Exercise objective:
Reproduce, unaltered, the line with "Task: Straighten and" along with every line that follows it in the records, up to the last.
━━━━━ Material for the task
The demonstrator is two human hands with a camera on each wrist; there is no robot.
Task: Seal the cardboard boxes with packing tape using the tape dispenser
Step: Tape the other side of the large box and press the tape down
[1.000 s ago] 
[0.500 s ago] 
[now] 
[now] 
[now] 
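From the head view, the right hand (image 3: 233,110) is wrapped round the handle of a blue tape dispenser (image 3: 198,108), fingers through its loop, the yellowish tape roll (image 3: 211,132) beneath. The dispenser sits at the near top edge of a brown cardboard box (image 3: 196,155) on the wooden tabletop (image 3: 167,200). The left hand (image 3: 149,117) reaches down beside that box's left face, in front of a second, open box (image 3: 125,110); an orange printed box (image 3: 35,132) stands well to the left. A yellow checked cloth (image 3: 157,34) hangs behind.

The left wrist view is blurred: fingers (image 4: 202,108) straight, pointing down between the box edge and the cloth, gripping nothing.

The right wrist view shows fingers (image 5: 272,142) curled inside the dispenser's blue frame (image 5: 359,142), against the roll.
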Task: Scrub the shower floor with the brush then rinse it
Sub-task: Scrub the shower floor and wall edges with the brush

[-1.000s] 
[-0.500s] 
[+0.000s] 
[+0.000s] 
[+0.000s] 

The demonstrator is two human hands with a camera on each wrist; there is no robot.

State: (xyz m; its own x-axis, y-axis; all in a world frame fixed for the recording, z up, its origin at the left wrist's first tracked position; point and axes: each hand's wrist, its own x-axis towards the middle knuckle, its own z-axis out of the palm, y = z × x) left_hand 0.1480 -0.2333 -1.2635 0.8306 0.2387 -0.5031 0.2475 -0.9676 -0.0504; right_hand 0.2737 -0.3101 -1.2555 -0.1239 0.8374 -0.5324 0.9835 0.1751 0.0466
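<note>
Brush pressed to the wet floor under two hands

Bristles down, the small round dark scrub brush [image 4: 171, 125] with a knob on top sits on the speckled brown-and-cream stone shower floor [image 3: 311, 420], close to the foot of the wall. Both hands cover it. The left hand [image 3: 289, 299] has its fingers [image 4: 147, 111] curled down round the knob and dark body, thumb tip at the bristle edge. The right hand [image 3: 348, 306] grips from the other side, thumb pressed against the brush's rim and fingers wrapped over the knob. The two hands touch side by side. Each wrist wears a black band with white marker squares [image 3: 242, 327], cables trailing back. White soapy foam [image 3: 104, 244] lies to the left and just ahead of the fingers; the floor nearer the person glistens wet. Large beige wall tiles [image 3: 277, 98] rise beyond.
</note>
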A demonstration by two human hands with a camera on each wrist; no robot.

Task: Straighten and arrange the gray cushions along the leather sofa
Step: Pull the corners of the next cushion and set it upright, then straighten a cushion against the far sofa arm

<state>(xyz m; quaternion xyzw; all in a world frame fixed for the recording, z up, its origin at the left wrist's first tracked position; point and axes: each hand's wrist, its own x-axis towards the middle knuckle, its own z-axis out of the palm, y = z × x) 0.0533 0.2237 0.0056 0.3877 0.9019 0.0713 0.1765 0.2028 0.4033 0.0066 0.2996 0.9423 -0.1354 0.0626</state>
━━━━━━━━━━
Solution to the problem:
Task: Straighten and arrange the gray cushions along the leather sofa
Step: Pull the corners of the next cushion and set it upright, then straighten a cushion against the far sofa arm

<state>(xyz m; quaternion xyzw; all in a world frame fixed for the recording, z up, its origin at the left wrist's first tracked position; point and axes: each hand's wrist, its own x-axis towards the middle knuckle, its own z-axis out of the palm, y = z × x) 0.0533 0.2237 0.0056 0.3877 0.9019 0.0713 0.1765 0.2028 0.4033 0.0066 0.2996 0.9423 -0.1354 0.0626</state>

With this output, the exercise is done.